I believed that mattered. I believed loyalty accumulated. I believed history counted.
That was my mistake.
When I was pushed out of my job—quietly, efficiently, with lies dressed up as concern—you didn’t stand beside me. You didn’t even stand still. You stepped aside and let it happen.
You told your boss I disappeared on PTO.
You knew it wasn’t true.
You let the lie stand anyway.
You knew me. You knew how I worked. You knew I would never just vanish without a handoff, without warning, without doing the right thing. And still, when it was convenient, you confirmed the story that made me expendable.
Then you trained my replacement.
You told me to keep my head down.
You told me not to make waves.
You told me it was a bad time to say anything.
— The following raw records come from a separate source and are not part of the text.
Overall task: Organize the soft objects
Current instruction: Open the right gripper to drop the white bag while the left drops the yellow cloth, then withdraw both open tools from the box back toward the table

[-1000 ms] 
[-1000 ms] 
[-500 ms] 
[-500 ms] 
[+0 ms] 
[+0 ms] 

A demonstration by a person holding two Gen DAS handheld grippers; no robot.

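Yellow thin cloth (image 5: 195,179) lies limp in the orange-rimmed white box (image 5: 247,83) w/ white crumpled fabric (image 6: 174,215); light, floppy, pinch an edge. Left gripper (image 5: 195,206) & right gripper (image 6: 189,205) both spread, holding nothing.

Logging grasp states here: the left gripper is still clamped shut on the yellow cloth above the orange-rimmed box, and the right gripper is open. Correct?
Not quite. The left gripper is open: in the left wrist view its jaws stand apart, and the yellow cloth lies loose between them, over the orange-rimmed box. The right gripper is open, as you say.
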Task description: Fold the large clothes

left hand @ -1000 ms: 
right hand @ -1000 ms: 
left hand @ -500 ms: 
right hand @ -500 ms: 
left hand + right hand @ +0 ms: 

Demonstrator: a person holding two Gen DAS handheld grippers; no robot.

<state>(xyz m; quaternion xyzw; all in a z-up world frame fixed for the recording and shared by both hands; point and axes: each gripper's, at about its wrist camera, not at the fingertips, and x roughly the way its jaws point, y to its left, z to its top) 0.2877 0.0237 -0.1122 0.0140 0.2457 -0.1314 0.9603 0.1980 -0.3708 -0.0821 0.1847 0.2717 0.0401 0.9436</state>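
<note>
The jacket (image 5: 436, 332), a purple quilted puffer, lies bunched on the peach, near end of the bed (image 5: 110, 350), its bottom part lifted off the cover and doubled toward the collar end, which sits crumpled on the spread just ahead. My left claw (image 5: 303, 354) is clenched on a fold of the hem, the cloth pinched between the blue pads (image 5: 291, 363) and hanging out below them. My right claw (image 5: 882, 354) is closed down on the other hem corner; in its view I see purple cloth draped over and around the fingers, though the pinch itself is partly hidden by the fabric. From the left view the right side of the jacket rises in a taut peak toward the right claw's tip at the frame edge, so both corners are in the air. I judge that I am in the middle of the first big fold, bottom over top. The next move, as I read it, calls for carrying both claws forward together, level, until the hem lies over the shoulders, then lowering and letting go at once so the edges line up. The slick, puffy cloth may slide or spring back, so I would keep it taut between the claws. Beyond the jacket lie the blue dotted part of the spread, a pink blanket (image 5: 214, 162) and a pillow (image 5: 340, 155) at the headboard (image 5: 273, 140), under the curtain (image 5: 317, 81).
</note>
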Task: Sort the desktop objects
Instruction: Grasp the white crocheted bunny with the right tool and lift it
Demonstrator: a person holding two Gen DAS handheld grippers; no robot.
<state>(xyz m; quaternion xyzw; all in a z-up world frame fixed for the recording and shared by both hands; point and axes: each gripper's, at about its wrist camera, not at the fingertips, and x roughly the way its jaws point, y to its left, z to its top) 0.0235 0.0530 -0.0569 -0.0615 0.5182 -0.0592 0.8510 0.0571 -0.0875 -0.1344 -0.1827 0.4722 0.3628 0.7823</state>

What you meant was: Don’t say anything that makes this uncomfortable for me.
You stayed friends with the people who benefited from my removal. You protected their jobs. You protected your access. You protected your place at the table.
And you left me to absorb the fallout alone.
I wasn’t naïve.
I was loyal.
You mistook that for weakness.
The most disorienting part wasn’t losing the job. It was realizing that fifteen years of shared history could be erased so cleanly—no argument, no rupture, just a quiet decision that I was no longer worth the risk.
That’s what betrayal actually looks like.
Not drama.
Not confrontation.
Just omission.
So when your sympathy card arrived, it felt almost impressive in its timing. A final performance of care, long after the caring part was over.
I didn’t respond.
The card went in the trash.
That’s where the friendship had already been for a while.
I was just the last to know.


I have gasoline.
Do you have a match?
Excellent ending.
I've been through some questionable friendships, myself. Now what I like to do is keep to myself aside from a few people that I am very close with.
I don't need smalltalk or many friends. I just want. People who see me as I really am and accept me and around whom I can make myself vulnerable and who could also allow themselves to be vulnerable around me.